__What you will do__
The listing below holds a line with "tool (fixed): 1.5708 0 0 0" and a later line with "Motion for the". Write out those two lines and every line between them, exactly, and nothing else.

__Dataset excerpt__

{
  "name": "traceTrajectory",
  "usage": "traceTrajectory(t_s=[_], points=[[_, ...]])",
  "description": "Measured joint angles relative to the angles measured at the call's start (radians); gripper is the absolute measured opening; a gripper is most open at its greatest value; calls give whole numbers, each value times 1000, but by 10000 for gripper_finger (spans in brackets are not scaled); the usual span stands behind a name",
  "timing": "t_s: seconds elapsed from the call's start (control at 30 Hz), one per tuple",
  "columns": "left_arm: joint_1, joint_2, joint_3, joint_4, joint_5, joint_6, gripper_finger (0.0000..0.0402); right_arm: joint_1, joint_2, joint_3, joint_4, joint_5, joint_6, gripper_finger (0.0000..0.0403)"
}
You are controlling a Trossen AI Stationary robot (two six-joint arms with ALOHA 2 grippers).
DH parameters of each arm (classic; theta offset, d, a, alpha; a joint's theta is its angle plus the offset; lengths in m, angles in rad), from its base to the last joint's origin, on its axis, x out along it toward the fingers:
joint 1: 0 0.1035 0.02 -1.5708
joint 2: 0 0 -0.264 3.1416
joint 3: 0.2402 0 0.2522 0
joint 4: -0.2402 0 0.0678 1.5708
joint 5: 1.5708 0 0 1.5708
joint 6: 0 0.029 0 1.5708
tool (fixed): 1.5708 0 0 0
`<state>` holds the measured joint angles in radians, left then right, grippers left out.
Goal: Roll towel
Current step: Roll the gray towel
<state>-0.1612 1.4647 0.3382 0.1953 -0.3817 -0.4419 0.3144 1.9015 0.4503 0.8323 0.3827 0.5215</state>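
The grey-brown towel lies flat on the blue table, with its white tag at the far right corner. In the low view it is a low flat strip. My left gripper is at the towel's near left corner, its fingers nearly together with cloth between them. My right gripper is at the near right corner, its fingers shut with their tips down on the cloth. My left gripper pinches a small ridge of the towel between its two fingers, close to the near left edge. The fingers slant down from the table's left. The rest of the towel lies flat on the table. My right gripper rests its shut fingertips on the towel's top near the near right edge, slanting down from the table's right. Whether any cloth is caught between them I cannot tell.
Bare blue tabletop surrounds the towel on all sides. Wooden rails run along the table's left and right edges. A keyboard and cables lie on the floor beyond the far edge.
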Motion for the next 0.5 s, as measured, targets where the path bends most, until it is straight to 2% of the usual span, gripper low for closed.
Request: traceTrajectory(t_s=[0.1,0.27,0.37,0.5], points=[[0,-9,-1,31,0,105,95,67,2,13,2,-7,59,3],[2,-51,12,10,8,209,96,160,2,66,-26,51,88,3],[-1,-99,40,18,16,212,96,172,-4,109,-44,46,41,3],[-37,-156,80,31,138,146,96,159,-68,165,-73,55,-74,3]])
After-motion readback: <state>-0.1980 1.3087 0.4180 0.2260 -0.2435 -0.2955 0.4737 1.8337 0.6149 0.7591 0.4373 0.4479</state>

__Task output__
tool (fixed): 1.5708 0 0 0
`<state>` holds the measured joint angles in radians, left then right, grippers left out.
Goal: Roll towel
Current step: Roll the gray towel
<state>-0.1612 1.4647 0.3382 0.1953 -0.3817 -0.4419 0.3144 1.9015 0.4503 0.8323 0.3827 0.5215</state>
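The grey-brown towel lies flat on the blue table, with its white tag at the far right corner. In the low view it is a low flat strip. My left gripper is at the towel's near left corner, its fingers nearly together with cloth between them. My right gripper is at the near right corner, its fingers shut with their tips down on the cloth. My left gripper pinches a small ridge of the towel between its two fingers, close to the near left edge. The fingers slant down from the table's left. The rest of the towel lies flat on the table. My right gripper rests its shut fingertips on the towel's top near the near right edge, slanting down from the table's right. Whether any cloth is caught between them I cannot tell.
Bare blue tabletop surrounds the towel on all sides. Wooden rails run along the table's left and right edges. A keyboard and cables lie on the floor beyond the far edge.
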Motion for the next 0.5 s, as measured, targets where the path bends most, until it is straight to 2% of the usual span, gripper low for closed.

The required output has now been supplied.